In recognition of those who died fighting for their linguistic rights, the United Nations declared February 21 as International Mother Language Day in 2000. UN International Mother Language Day aims to promote linguistic and cultural diversity and multilingualism (speaking more than one language).
Bangladeshi communities across Canada celebrate International Mother Language Day each year, sometimes by setting up replicas of the Shaheed Minar.

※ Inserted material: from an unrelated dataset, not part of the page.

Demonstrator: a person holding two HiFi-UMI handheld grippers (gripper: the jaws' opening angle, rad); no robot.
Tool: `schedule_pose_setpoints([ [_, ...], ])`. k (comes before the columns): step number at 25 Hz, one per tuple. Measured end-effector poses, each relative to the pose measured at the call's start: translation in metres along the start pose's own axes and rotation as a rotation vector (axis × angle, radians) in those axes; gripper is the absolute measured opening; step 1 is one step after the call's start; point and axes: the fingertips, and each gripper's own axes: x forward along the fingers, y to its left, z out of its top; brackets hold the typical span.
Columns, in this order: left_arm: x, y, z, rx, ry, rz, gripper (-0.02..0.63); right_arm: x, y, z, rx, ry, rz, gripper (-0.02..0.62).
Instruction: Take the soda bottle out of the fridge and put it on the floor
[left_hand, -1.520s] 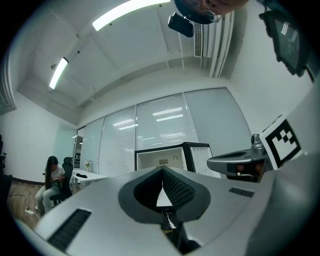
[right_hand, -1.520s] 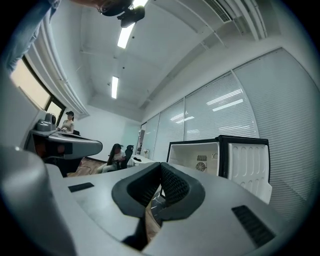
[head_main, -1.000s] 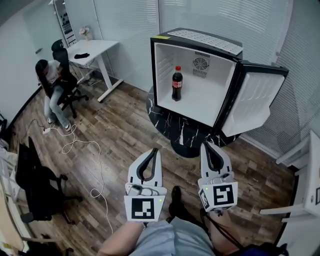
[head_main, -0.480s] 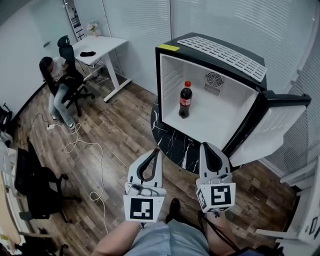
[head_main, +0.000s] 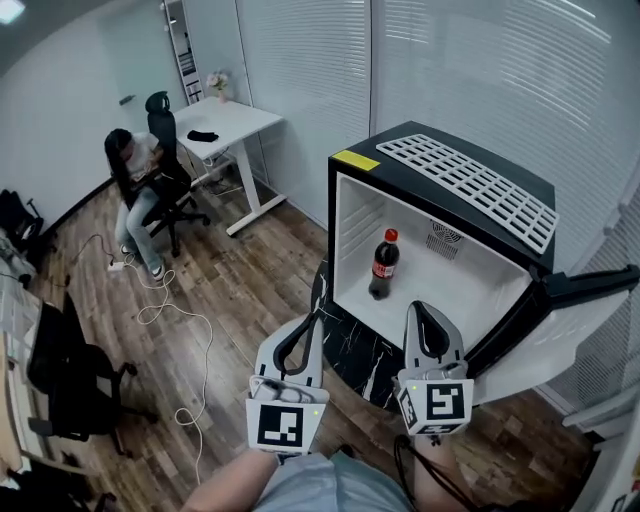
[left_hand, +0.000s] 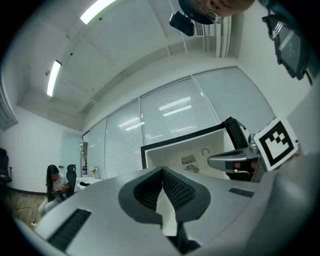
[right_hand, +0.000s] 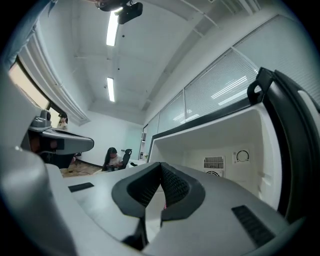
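A small fridge with a black case and white lining (head_main: 455, 172) stands open on a round black marble-patterned table (head_main: 358, 352), most of which is hidden beneath it. The fridge's white-lined door (head_main: 560, 335) is swung out at 3 o'clock, and the right edge of the head view cuts it off.

The left gripper (head_main: 313, 319), grey-white with black ribbed pads, is clenched. In the left gripper view (left_hand: 162, 171) its jaw tips meet and nothing lies between them; only the white fridge interior shows through the gap lower down. The right gripper (head_main: 424, 306) is pressed shut and empty as well, its tips together in its own view (right_hand: 160, 166). Both point toward the fridge opening and touch nothing. The arms carrying them are cut off at the bottom of the head view.

The dark plastic soda bottle with a red cap and red label (head_main: 383, 264) stands upright on the fridge floor, toward the 9 o'clock side of the cavity. It is at 1 o'clock from the left gripper and 11 o'clock from the right, apart from both. Neither gripper view shows it clearly, as the closed jaws block that part of the interior.
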Motion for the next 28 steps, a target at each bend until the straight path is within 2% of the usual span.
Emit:
schedule_pose_setpoints([
  [6,0.020,0.013,-0.008,0.005,0.014,0.023,0.017,0.034,-0.005,-0.003,-0.009,-0.006,0.029,0.014],
  [12,0.046,0.027,-0.037,-0.051,0.053,0.019,0.017,0.064,0.000,-0.024,-0.023,0.046,0.042,0.014],
  [19,0.097,0.025,-0.066,-0.100,0.072,-0.064,0.017,0.098,-0.014,-0.049,-0.030,0.104,0.001,0.014],
  [28,0.164,0.010,-0.081,-0.099,0.066,-0.195,0.017,0.143,-0.046,-0.059,-0.028,0.104,-0.078,0.014],
])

Earlier in February, here in Ottawa, International Mother Language Day was celebrated at Ottawa City Hall, with Mayor Jim Watson present as well as Canada's first Bangladeshi Canadian Member of Provincial Parliament, Doly Begum.
Being born to Indian and Bangladeshi parents, and being involved with many different communities here, I have only heard stories or had a tourist's view of the rich history and diverse langauges of the countries of South Asia.
After learning Bangla, my Indian mother learned to read and write in seven other languages of India, learning under teachers that have studied under literary greats such as Bengali poet, Rabrindanath Tagore. "Amar Sonar Bangla" (My Golden Bengal), the Bangladeshi National Anthem, comes from a poem by Tagore with the Bangla word "sonar" meaning "belonging to gold".
I learned to speak, read and write both Bangla and Urdu from my family at home, all while I was also learning to read the Qur'an in Arabic.
Today, we as Muslims should reflect on the diversity of our mother tongues and the importance of valuing and respecting the linguistic diversity of the Ummah.